Problem description
Line by line, repeat the material below exactly and skip the images.

Collected data
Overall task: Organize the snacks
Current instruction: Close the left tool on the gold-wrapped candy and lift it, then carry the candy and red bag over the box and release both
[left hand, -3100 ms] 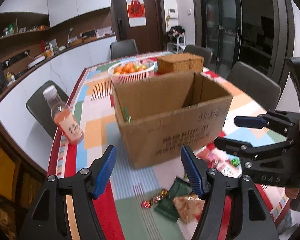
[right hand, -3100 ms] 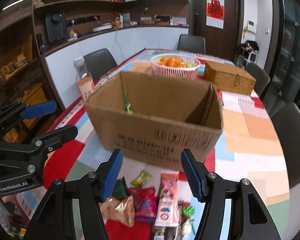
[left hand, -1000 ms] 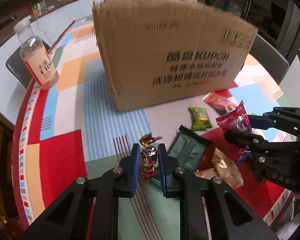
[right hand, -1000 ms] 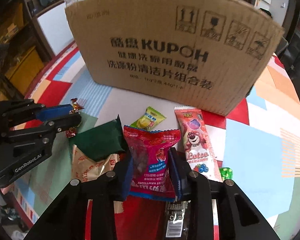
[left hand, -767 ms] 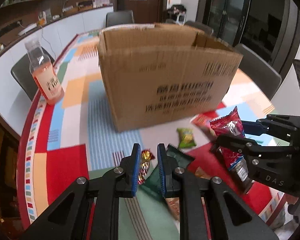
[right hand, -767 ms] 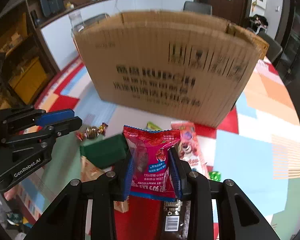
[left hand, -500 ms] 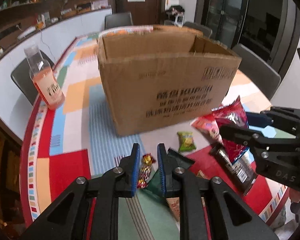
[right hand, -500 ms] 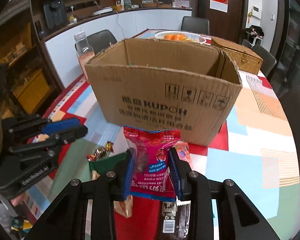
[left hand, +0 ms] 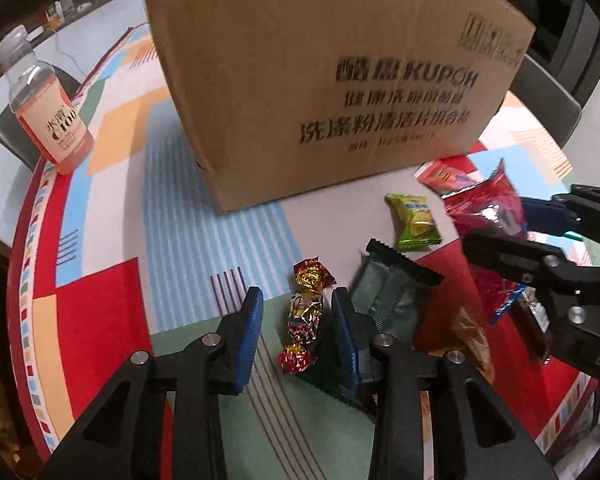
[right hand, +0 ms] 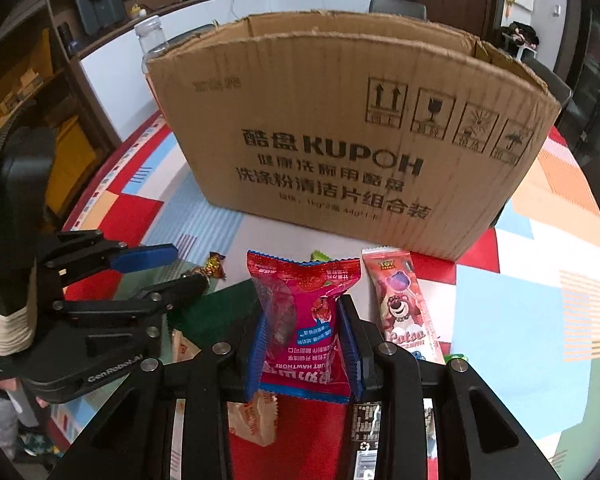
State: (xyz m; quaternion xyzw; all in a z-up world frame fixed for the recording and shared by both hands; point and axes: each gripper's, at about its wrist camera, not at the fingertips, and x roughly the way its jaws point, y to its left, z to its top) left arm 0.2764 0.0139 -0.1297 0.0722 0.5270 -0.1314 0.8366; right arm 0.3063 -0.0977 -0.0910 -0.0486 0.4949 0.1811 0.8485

Output for this task
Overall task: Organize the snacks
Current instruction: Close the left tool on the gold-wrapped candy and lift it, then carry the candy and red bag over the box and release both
[left hand, -3100 ms] 
[right hand, -3100 ms] 
[left hand, -1000 ms] 
[right hand, -1000 ms] 
[left hand, -767 ms] 
[right hand, -767 ms] 
[left hand, -500 ms] 
[right hand, -500 ms] 
[left hand, +0 ms] 
[right hand, +0 ms] 
State: (xyz m; quaternion xyzw; all in a z-up world frame fixed for the recording and shared by both hands; point and axes: each gripper's, at about its wrist camera, not at the fingertips, and x roughly the way its jaws point, y to its left, z to its top) left arm 0.2764 0.0139 -0.1297 0.0722 0.5270 -0.1314 0.8366; right arm 0.3063 -0.0977 -0.0910 -0.0486 0.4949 0.1811 0.8485

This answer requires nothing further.